# Obsolete lighting techonologies



## telsa (May 22, 2015)

MTW said:


> Can we officially declare HID, CFL, most linear fluorescent and most incandescent to be dead now?
> 
> Most of the installations I have done in the past several years have been 100% LED, with only decorative incandescent lamps used in some situations. I have not seen or installed any new HID, CFL or linear fluorescent in that time frame as well.


Absolutely NOT.

You're not exposed to extremely cold conditions -- where LED can't weather the climate.

AND...

Why bother ?


----------



## Ty the electric guy (Feb 16, 2014)

I have never had any problems with leds in cold weather


Sent from my iPhone using Tapatalk


----------



## MikeFL (Apr 16, 2016)

I'd say whale oil lamps are obsolete, but I'm sure someone somewhere is still using them.


----------



## drsparky (Nov 13, 2008)

MikeFL said:


> I'd say whale oil lamps are obsolete, but I'm sure someone somewhere is still using them.


They give off a present light to read by.


----------



## B-Nabs (Jun 4, 2014)

There's still plenty of linear fluorescents being installed. 

Sent from my SM-G920W8 using Tapatalk


----------



## HackWork (Oct 2, 2009)

I still like fluorescent for under cabinet lighting. It lasts long, the light is even, no hot spot sun flares in reflective counters, inexpensive, etc.


----------



## FWLED (Mar 14, 2017)

Of course not, there's still many people use fluorescent tubes now, and still many people don't know much about LED. Import and export for LED lighting is still large now...


----------



## Rodger (Jan 3, 2017)

HackWork said:


> I still like fluorescent for under cabinet lighting. It lasts long, the light is even, no hot spot sun flares in reflective counters, inexpensive, etc.

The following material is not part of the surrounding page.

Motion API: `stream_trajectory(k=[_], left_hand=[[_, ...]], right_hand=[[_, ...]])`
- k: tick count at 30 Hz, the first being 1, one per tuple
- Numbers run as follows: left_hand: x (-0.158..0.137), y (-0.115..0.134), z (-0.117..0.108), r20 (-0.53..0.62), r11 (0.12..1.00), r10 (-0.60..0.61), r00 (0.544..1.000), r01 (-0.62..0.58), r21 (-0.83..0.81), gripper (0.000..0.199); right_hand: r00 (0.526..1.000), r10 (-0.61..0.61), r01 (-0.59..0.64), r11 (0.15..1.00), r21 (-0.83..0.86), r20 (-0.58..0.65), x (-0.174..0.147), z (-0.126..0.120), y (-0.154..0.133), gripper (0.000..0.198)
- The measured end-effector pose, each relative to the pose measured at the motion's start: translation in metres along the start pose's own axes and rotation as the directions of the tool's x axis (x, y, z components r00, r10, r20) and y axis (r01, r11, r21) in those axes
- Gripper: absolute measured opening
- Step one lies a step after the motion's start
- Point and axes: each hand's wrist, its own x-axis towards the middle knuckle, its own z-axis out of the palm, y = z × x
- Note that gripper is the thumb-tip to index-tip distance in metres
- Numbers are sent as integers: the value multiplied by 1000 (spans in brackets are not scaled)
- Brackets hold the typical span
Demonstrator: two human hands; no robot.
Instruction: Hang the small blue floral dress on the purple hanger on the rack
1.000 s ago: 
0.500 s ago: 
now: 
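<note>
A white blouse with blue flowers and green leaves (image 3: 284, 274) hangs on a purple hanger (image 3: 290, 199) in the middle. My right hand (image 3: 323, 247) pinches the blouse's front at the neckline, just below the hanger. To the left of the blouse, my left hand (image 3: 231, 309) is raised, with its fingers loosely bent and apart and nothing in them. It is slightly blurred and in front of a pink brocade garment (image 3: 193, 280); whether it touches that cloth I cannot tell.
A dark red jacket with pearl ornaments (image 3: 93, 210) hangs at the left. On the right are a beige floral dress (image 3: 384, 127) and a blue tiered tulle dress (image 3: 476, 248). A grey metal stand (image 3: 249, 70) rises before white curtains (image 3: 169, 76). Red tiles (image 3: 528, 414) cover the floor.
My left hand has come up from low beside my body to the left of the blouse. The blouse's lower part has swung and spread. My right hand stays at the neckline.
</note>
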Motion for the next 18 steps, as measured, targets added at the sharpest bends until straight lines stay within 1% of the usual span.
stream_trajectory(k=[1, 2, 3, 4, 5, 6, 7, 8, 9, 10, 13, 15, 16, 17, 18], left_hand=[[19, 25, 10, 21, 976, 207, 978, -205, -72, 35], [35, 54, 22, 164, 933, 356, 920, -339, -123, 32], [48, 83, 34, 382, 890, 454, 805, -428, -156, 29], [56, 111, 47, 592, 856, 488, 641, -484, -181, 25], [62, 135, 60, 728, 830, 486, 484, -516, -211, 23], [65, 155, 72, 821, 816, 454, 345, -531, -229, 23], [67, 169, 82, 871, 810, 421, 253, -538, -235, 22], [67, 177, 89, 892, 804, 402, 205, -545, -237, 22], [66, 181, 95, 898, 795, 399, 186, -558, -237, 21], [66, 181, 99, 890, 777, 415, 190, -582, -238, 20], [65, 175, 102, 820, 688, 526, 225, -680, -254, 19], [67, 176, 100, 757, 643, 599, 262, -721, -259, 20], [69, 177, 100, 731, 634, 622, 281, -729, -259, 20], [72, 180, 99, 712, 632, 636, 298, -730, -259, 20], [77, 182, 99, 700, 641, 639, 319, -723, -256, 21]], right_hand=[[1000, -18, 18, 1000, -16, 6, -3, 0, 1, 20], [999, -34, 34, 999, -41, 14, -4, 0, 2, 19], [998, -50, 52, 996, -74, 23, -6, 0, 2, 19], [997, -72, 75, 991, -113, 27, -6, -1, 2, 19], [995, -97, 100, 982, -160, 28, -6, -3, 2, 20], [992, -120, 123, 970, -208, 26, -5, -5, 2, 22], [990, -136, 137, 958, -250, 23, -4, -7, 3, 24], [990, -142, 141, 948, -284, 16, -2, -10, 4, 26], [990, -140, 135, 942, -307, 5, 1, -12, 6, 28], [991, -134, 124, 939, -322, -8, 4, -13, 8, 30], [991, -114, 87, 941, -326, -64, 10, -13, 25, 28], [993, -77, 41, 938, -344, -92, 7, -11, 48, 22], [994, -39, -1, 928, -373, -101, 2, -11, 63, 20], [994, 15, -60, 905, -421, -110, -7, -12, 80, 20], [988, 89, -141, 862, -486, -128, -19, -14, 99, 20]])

And I just installed whale oil under cabinet lights last week. :jester:


----------



## MTW (Aug 28, 2013)

HackWork said:


> I still like fluorescent for under cabinet lighting. It lasts long, the light is even, no hot spot sun flares in reflective counters, inexpensive, etc.


:blink:

But nice troll post anyway.


----------



## HackWork (Oct 2, 2009)

MTW said:


> :blink:
> 
> But nice troll post anyway.


I wasn't trolling, you dimwit.

I've posted threads asking for a decent inexpensive LED UC alternatives and the best answer I got was IKEA


----------



## RePhase277 (Feb 5, 2008)

I just installed 90 cable-hung fluorescent high bays.... why they didn't spec LED I'll never understand.


----------



## MTW (Aug 28, 2013)

telsa said:


> Absolutely NOT.
> 
> You're not exposed to extremely cold conditions -- where LED can't weather the climate.
> 
> ...


You should check the average daily temperature in any New England state in January then get back to me on that.


----------



## HackWork (Oct 2, 2009)

New England


----------



## MTW (Aug 28, 2013)

HackWork said:


> I wasn't trolling, you dimwit.
> 
> I've posted threads asking for a decent inexpensive LED UC alternatives and the best answer I got was IKEA


Oh, I'm so sorry that I don't have a photographic memory of every thread here. :no:


----------



## MTW (Aug 28, 2013)

HackWork said:


> New England


New Jersey


----------



## HackWork (Oct 2, 2009)

MTW said:


> Oh, I'm so sorry that I don't have a photographic memory of every thread here. :no:


You dolt.

I never said you should remember the thread. Apparently there are no good inexpensive LED UC lights so fluorescent is still top dog.


----------



## emtnut (Mar 1, 2015)

MTW .... *M*iss *T*iddely *W*inks :001_huh:


----------



## drewsserviceco (Aug 1, 2014)

T5 is still pretty impressive bang for the buck and they aren't sensitive like LED. 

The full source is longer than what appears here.